Rosas invisibles y molestos.
La contundencia del film del francés Robin Campillo, que se remonta a las acciones directas de la agrupación gala de voluntarios y seropositivos, Act Up, tiene por un lado el sello del alegato contra la indiferencia del estado de Miterrand allá por los tempranos noventa cuando se decía a boca suelta que el SIDA era la “peste rosa”, y por otro la obsesión por el detalle y el buen gusto a la hora de planificar escenas tanto para exteriores como en la intimidad.
Es que si pensamos simplemente en abordar un tópico tan serio y viable para caer en el golpe bajo o golpe de efecto dramático, esta propuesta supera con creces a muchas otras; expone con mayor profundidad y precisión el proceso de la enfermedad en el deterioro de los cuerpos de algunos activistas pero también las distintas aristas que atraviesan una enfermedad terminal, larga agonía que se filtra en los momentos de mayor dramatismo en el último tercio del largometraje.
Estructurado, como se decía anteriormente, en etapas, la narrativa de 120 Pulsaciones por minuto está atravesada por el vértigo del activismo de este grupo radical, rama francesa de la original agrupación nacida en Nueva York en 1987. Ambas, tras la persecución de los mismos objetivos tendientes a una visibilización de la epidemia de la que poco se sabía por entonces, leyes protectoras de los enfermos y sobre todas las cosas centrados en la denuncia constante del hermetismo de los laboratorios que elaboraban drogas experimentales sin difundir información vital para los vih positivos.
La virulencia de la indiferencia encontraba su contraparte en las intervenciones públicas y privadas de Act Up, se generaban enormes tensiones con la policía pero nunca la respuesta de los jóvenes militantes llegaba a los niveles de violencia material extrema más que aquella producto de la provocación como por ejemplo arrojar bolsas con sangre cuando en realidad no era precisamente sangre sino colorante o la resistencia a cualquier autoridad que impugnara su derecho a la protesta y al reclamo.

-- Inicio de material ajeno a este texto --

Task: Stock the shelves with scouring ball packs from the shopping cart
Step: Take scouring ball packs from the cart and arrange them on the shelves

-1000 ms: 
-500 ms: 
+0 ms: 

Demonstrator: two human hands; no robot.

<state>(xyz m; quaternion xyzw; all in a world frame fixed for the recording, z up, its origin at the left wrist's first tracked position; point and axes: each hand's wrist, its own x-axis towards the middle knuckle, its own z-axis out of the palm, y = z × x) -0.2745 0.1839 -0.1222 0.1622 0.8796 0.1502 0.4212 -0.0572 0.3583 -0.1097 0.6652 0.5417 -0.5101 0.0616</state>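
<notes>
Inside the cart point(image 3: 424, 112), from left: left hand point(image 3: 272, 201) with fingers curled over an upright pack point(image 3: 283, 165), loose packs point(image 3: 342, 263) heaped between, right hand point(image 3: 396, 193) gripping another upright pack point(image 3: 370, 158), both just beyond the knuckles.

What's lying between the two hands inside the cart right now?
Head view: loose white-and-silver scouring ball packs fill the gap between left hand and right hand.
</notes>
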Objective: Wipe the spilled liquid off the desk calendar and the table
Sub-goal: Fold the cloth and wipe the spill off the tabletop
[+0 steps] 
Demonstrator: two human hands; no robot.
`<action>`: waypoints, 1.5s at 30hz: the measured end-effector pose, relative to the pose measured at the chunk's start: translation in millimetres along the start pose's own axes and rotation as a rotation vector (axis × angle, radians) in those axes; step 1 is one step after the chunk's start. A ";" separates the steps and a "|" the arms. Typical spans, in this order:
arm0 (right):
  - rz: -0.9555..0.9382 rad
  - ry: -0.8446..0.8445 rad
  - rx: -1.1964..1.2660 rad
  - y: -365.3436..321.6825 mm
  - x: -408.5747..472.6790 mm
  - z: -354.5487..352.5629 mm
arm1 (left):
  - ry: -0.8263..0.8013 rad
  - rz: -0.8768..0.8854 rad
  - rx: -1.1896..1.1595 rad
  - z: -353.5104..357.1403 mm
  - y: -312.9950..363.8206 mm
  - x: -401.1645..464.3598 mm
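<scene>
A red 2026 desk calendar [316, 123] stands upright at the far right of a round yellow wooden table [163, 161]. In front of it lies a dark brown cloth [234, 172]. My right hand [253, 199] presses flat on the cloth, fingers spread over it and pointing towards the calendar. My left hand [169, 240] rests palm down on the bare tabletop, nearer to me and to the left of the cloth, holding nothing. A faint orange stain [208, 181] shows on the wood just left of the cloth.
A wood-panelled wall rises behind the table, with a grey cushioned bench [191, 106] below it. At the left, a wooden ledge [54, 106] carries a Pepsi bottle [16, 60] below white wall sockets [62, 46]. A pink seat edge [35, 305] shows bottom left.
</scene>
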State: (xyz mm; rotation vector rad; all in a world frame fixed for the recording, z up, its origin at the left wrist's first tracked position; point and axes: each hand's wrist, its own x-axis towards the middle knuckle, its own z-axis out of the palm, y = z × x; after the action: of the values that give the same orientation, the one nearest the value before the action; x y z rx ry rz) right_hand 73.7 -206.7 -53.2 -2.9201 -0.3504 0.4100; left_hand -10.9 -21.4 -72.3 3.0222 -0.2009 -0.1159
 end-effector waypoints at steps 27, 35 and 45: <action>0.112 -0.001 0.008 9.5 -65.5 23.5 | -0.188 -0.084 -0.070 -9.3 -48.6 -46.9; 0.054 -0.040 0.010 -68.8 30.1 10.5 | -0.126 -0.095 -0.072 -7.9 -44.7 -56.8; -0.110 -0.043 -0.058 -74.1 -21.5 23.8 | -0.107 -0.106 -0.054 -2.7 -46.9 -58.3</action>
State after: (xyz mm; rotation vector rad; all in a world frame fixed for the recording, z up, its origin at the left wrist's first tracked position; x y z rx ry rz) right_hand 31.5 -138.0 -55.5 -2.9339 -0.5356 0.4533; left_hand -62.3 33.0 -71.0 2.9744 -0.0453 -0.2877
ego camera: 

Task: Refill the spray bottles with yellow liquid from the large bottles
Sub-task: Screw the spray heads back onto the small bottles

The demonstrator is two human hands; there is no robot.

De ese racimo de rabiosos y molestos, impetuosos y activistas, la figura de Sean Dalmaso eclipsaba a muchos compañeros. Sus acalorados debates para intercambiar estrategias con otros líderes lo llevaban al dilema de continuar por la vía del reclamo o pasar sus últimas horas haciendo otra cosa. Es así como la carrera contra el tiempo, el escape a la muerte en condiciones adversas, generan para el ritmo de la película el tempo dramático ideal, donde al movimiento incesante se le incrusta sin anestesia el verdadero y lento tiempo de la vida que se va.
En la intimidad, lejos del bullicio de las discusiones estériles cuando ya no hay nada por hacer más que esperar, es donde el opus de Robin Campillo -presentado en el último Festival de mar del Plata tras su paso por Cannes- deja el espacio para la soberbia interpretación del actor argentino Nahuel Pérez Viscayart. Su personaje transmite con la misma intensidad la energía que lo lleva a la lucha pero también la entropía que consume cada célula de ese cuerpo invadido y deteriorado segundo a segundo.
Un film crudo, veraz y hasta poético en su modo de abordaje de un infierno que verdaderamente existe, a pesar de los avances en materia medicinal, aunque también existen aún los lobbys que sacrifican personas por la vil ambición de vender más cara la cura para la enfermedad que causaron.